A logo is a graphic, typeset or combination of both that companies and individuals alike can use to promote their brand. A logo becomes the image that embodies a specific entity, anything from an international enterprise to an individual’s blog. A logo can be the most important aspect of a business other than the product and usually more recognizable.
Logos come in all shapes and sizes, simple to complex. It can be the symbol that separates one product from another. Look at it this way. In a blind taste test it would be hard to distinguish Coca-Cola from Pepsi, but there are some who will live and die by Coke and others that feel the same way about Pepsi. The only thing that truly separates the two similar products is the logo on the front of the can and the more identifiable the logo, usually becomes the more popular brand.
Designing a good logo is no easy task though. There are many things to consider when creating a new logo. A logo should demonstrate the values of the company or brand as well as speak to the customers and target audience in an appealing fashion. Here are some logo design tips that will make your logo stand out and your brand pop!
Know the Rules!
There are rules one should follow when creating a logo.
- You do not talk about Fight Club.
- As we said before, a logo must describe a company or brand
- A logo must be memorable
- A logo should be just as effective with and without color
- Simple is almost always better
- Aspect ratio is important
- Don’t change
Now let’s discuss these rules in a little more detail. The goal of every logo is to be memorable. Whether it’s where they have been, what brand they are wearing, the product they are using, the goal of a logo is to help them remember. All it takes is a little golden light on a dark night to know that McDonalds’ golden arches are on the other side of the horizon. It’s unforgettable and been engraved into our brains (and for most of us too much on our stomachs).
It is important that a logo is as effective with color as it is in one color or grayscale. A full color logo is not always going to be an option so it is essential that the same message is delivered in every color scheme. The reason for this is money. Color costs money. Whether you want to run a print advertisement or buy branded apparel, the more color, the more money and if the logo looks different or doesn’t print well the money will be wasted.

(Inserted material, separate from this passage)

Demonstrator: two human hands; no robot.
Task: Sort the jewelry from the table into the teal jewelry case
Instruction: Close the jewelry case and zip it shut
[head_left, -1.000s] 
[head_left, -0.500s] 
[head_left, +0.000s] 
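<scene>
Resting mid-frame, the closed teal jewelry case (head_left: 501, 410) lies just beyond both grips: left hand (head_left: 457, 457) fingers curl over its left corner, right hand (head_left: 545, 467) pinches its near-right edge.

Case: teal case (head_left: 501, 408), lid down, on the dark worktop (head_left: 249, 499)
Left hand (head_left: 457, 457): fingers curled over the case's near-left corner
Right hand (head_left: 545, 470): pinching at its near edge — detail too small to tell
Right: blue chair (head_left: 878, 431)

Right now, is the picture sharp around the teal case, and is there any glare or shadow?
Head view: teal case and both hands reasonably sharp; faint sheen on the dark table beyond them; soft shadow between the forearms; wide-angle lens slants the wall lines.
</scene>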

Logos are typically glanced at for only a few seconds, this is why a clean, simple logo is almost always more effective than a complex one. A complex logo can be hard to reproduce (we’ll discuss this more below). It also can be harder to remember. The longer it takes someone to fully take in and understand your logo the quicker they will forget and move on. Look at some of the most popular brands in the world; Nike, Walmart, Target, McDonalds…we could all reproduce their logos in a few seconds.
One should always keep in mind the aspect ratio of their logo. Having a logo that stands straight up or is extremely wide could pose problems. These types of logos could create difficulties on the web, in an ad or imprinted on a product. Having different versions of your logo that do those things are acceptable, but always keep in mind its best if your logo can fit inside a square box.
And lastly, make sure you are comfort with your logo design before you make it final. Constantly changing your logo in a short period of time gives your brand no consistency. The point of a logo is to establish a recognizable image to relate back to a certain thing. Changing the image confuses people and can have them looking in different directions for the product you’ve already hooked them on.
Make Sure You Have a Vectored Version of Your Logo
This is more of a technical tip than anything else. I feel like it always important to have a vectored copy of your logo. For those of you who are unfamiliar with what this means, a vector file is made up of shapes and lines to make a vectored graphic.
Adobe Illustrator is the most common program to make vectored images and come in formats such as .ai, .eps, or .pdf. Vectored graphics are full scalable images, meaning they don’t lose anything based on size. While a raster image (aka .jpg, .gif, .bmp, .png) begin to look pixelated when you scale them up or down.